A homily that reaches a six-year-old without boring her grandmother is one of the hardest things a preacher attempts. Yet families are the heart of most parishes, and children are not visitors to the Mass but full members of the assembly. Learning to preach so that the youngest can grasp something and the oldest are still fed is a skill worth cultivating with care.

Children Are Listening More Than You Think

It is easy to assume a child tunes out during the homily. In fact, children are attentive to tone, gesture, and image even when the concepts fly past them. The Lord made his welcome of them unmistakable.

"Let the little children come to me, and do not hinder them; for to such belongs the kingdom of heaven." — Matthew 19:14

To preach with children in mind is not a concession; it is obedience to that welcome. And remarkably, the very things that help a child, simplicity, concreteness, and warmth, help every adult in the pews as well.

One Simple Idea

The first rule of preaching to families is the same as all good preaching, only stricter: say one thing. A child can carry a single image out the door. She cannot carry three points and a subordinate clause. Decide on your central message and let everything serve it.
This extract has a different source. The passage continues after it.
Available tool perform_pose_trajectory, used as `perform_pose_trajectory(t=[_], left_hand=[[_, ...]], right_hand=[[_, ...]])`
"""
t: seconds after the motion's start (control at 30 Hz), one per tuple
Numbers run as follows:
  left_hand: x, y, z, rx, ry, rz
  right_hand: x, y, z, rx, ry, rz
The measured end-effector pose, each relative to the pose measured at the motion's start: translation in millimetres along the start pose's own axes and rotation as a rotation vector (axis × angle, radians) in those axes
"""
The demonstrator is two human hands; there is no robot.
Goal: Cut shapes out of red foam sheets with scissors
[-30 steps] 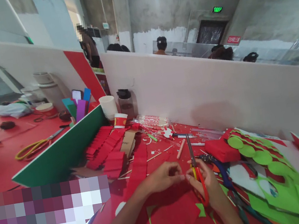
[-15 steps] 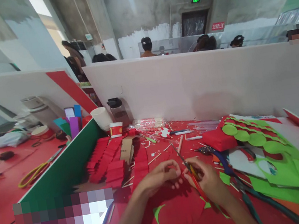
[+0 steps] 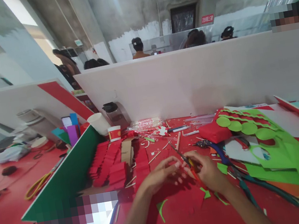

When you reduce a homily to one clear idea expressed in plain words, you have not dumbed it down. You have distilled it. The adults receive the same truth, stripped of clutter, and often thank you for the clarity.

Concrete Images, Not Abstractions

Children think in pictures, not propositions. "God forgives us" is abstract; the father running down the road to embrace his lost son is something a child can see. Reach for the concrete:

  • Draw on things in a child's world: bread, a lost toy, a scraped knee, a parent's hug, light in a dark room.
  • Use the Scriptures' own images, which are already vivid: sheep, seeds, fishermen, a mustard seed.
  • Tie the truth to something happening right there in the Mass, the candles, the water, the bread on the altar.

These concrete images are the backbone of memorable preaching for any age, as we explore in using stories and illustrations faithfully. The story that delights a child often moves an adult more deeply.

Ask Questions, but Wisely

A direct question wakes up the whole assembly. "Have you ever lost something you really loved?" pulls children in and adults too. You may even invite a brief spoken answer at a School Mass, where the rapport allows it. But use this carefully at a Sunday Mass; turning the homily into an extended quiz can unravel the reverence of the liturgy. A rhetorical question that everyone answers in their hearts is usually enough.

Where to Stand

Physical presence matters enormously with children. Stepping out from behind the ambo, or coming down to the level of the front pews, signals warmth and draws young attention. Many priests move closer to the children for a moment, then return to the ambo for the heart of the message. There is real prudence in deciding when to stay at the ambo and when to come nearer; our guide on where to stand while preaching weighs this in detail. Whatever you choose, let your body say: I am glad you are here.

School Masses and Family Liturgies

At a dedicated School Mass or family liturgy, you have freedom you would not take on an ordinary Sunday. You can lean more fully into questions, a simple visual object, or a story with a child as the hero. Still, keep two cautions in mind.

First, do not condescend. Children sense when they are being talked down to, and it offends them. Speak simply, but speak to them as people capable of real faith. They can handle the cross, sacrifice, and the love of God if you give it to them in words they own.

Second, do not abandon the adults. Even at a School Mass, parents and teachers are present. A homily pitched so low that grown-ups disengage has failed half the room. The art is the single idea that works on two levels at once: a clear picture for the child, a deeper resonance for the adult.

Write It for the Ear

Children especially need short sentences, plain nouns, and a clear sequence. The instincts of writing for the ear serve family preaching perfectly: trim the long clauses, choose the everyday word, and read your draft aloud to hear where a child would get lost.

Take heart. When you preach so a child can understand, you are not lowering the Gospel; you are handing it over whole, in words small hands can hold. The whole assembly is blessed when the youngest are truly fed.